*EXERCISE INSTRUCTIONS:* A verbatim copy of the listing is the expected output.

-------------------------

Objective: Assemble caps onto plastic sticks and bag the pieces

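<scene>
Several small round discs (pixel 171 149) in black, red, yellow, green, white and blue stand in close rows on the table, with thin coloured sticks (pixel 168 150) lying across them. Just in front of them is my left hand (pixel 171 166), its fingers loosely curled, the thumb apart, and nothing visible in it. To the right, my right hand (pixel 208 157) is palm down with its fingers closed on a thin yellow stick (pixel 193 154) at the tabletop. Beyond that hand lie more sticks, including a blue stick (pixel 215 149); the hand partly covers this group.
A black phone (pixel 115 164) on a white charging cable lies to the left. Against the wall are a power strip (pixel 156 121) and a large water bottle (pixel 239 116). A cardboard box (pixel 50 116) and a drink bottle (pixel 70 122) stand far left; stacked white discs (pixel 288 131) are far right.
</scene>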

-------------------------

*EXERCISE RESPONSE:*
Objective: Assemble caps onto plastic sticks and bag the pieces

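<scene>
Several small round discs (pixel 171 149) in black, red, yellow, green, white and blue stand in close rows on the table, with thin coloured sticks (pixel 168 150) lying across them. Just in front of them is my left hand (pixel 171 166), its fingers loosely curled, the thumb apart, and nothing visible in it. To the right, my right hand (pixel 208 157) is palm down with its fingers closed on a thin yellow stick (pixel 193 154) at the tabletop. Beyond that hand lie more sticks, including a blue stick (pixel 215 149); the hand partly covers this group.
A black phone (pixel 115 164) on a white charging cable lies to the left. Against the wall are a power strip (pixel 156 121) and a large water bottle (pixel 239 116). A cardboard box (pixel 50 116) and a drink bottle (pixel 70 122) stand far left; stacked white discs (pixel 288 131) are far right.
</scene>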

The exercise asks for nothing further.